**TASK OBJECTIVE**:
Go through the lines below and copy each one that holds the string "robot".

**AVAILABLE DATA**:
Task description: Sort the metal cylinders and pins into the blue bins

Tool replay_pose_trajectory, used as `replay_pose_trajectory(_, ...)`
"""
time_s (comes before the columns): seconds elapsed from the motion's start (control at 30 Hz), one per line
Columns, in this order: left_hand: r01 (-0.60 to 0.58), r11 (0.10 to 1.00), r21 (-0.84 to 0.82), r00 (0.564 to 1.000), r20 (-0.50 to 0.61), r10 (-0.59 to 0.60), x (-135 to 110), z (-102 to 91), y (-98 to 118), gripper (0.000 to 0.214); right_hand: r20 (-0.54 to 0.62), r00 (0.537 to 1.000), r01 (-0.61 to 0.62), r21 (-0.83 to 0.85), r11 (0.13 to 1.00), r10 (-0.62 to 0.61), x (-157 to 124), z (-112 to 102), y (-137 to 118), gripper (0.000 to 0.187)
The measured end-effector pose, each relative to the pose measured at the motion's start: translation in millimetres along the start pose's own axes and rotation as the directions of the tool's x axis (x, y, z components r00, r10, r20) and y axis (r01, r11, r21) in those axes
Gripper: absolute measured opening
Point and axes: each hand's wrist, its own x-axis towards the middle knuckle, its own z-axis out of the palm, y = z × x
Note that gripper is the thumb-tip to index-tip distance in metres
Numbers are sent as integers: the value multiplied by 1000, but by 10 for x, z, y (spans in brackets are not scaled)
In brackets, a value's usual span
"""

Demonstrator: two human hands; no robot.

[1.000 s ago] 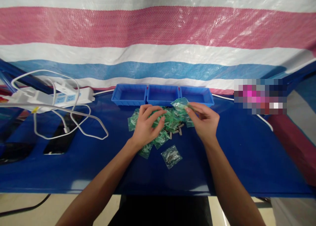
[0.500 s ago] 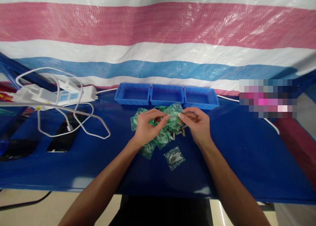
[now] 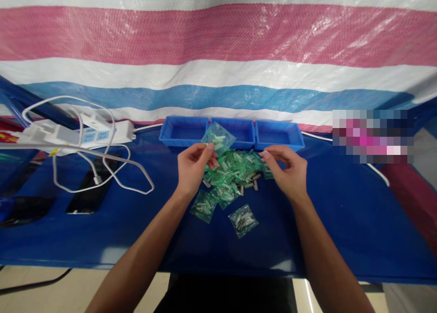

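Note:
My left hand [image 3: 194, 169] pinches a small clear greenish plastic bag [image 3: 219, 137] by its lower edge, with a few pale pieces inside. That bag is raised in front of the middle blue bin. My right hand [image 3: 287, 169] has thumb and forefinger pressed together at the right side of the pile; what they hold, if anything, is too small to make out. Between and below the hands lies a pile of green-tinted bags [image 3: 227, 171] with small metallic cylinder-like pieces. Some loose pieces [image 3: 255, 185] lie at its right edge. Nearer me a separate filled bag [image 3: 243, 220] lies flat.
Three joined blue bins [image 3: 280, 142] stand behind the pile. On the left are a white power strip [image 3: 119, 130], looped white cables [image 3: 136, 191] and a black phone [image 3: 85, 194]. A striped tarp [image 3: 218, 35] hangs behind the blue table [image 3: 341, 222].
My hands have moved apart. The left hand has lifted the bag up and left from the right fingers, and the right hand has shifted right. More of the pile shows between them.

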Motion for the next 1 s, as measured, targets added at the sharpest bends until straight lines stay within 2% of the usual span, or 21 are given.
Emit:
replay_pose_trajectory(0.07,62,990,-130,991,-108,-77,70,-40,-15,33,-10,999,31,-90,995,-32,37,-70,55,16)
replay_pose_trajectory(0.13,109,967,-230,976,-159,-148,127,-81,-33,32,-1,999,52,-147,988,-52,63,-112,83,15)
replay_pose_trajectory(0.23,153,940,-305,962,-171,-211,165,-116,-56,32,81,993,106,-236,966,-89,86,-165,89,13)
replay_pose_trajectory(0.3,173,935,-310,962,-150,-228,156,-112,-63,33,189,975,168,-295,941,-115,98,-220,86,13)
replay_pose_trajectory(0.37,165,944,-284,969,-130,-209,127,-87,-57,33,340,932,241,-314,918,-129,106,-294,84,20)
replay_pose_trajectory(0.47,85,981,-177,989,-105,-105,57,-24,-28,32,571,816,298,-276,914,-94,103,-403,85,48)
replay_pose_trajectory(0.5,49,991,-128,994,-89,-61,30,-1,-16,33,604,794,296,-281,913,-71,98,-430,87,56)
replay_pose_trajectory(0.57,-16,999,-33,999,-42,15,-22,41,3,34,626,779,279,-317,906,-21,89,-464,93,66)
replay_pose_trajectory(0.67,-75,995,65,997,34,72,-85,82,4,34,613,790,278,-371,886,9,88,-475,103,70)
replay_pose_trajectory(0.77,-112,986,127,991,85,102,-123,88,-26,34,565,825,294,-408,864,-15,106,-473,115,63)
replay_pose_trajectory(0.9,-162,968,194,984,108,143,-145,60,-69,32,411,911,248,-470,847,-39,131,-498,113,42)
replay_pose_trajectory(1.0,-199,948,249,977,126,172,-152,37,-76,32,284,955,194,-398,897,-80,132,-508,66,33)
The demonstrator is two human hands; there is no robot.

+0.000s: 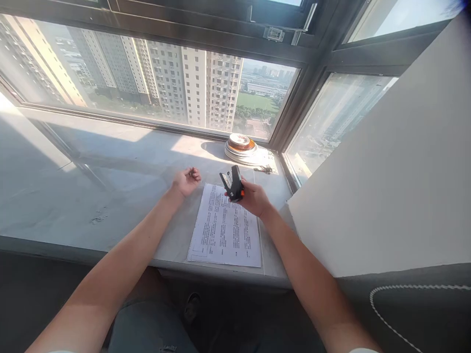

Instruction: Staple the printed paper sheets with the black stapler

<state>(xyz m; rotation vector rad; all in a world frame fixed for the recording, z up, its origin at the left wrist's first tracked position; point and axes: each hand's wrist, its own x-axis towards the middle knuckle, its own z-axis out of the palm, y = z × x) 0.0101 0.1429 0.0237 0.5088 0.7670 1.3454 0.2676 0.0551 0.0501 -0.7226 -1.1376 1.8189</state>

**EXERCISE OUTPUT**:
Demonstrator: two human hands; no robot.
The demonstrator is two human hands; there is no robot.

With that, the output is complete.